▸ **Aim of the exercise**
Beginning with the line that contains "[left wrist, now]", reproduce the remaining lines of the material exactly, up to and including the last one, but no pictures.
━━━━━ Given data ━━━━━
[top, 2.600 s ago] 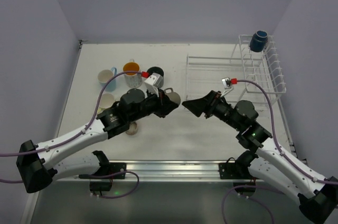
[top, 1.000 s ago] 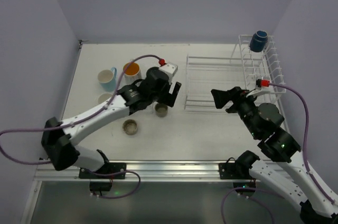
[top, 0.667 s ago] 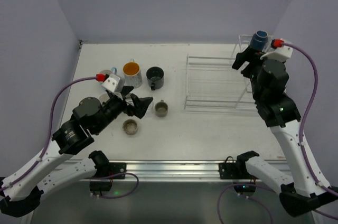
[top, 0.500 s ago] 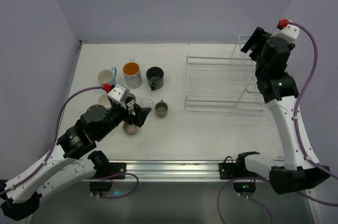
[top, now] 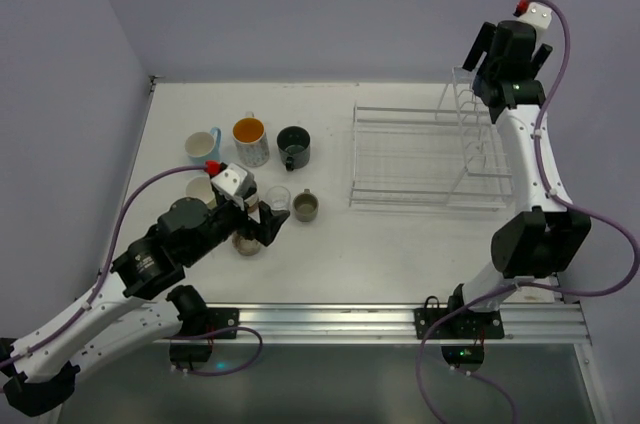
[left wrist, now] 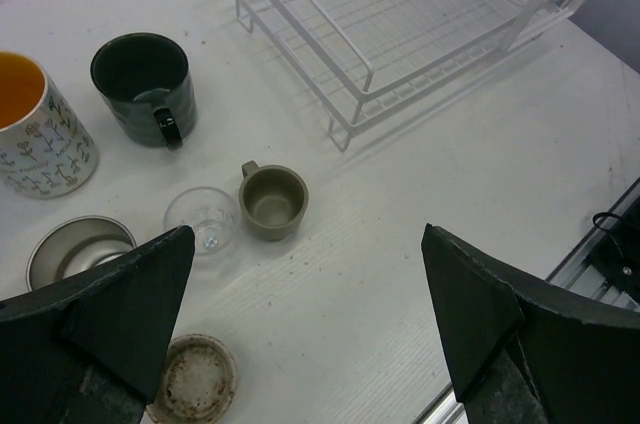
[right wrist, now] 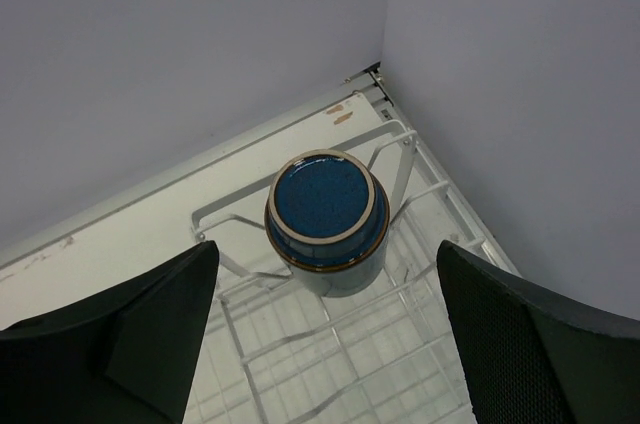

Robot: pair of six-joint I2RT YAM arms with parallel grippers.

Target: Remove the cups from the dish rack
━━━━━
▸ **Answer area**
[left wrist, now] 
[right wrist, now] 

Robot: pair of six-joint I2RT YAM arms with parallel grippers.

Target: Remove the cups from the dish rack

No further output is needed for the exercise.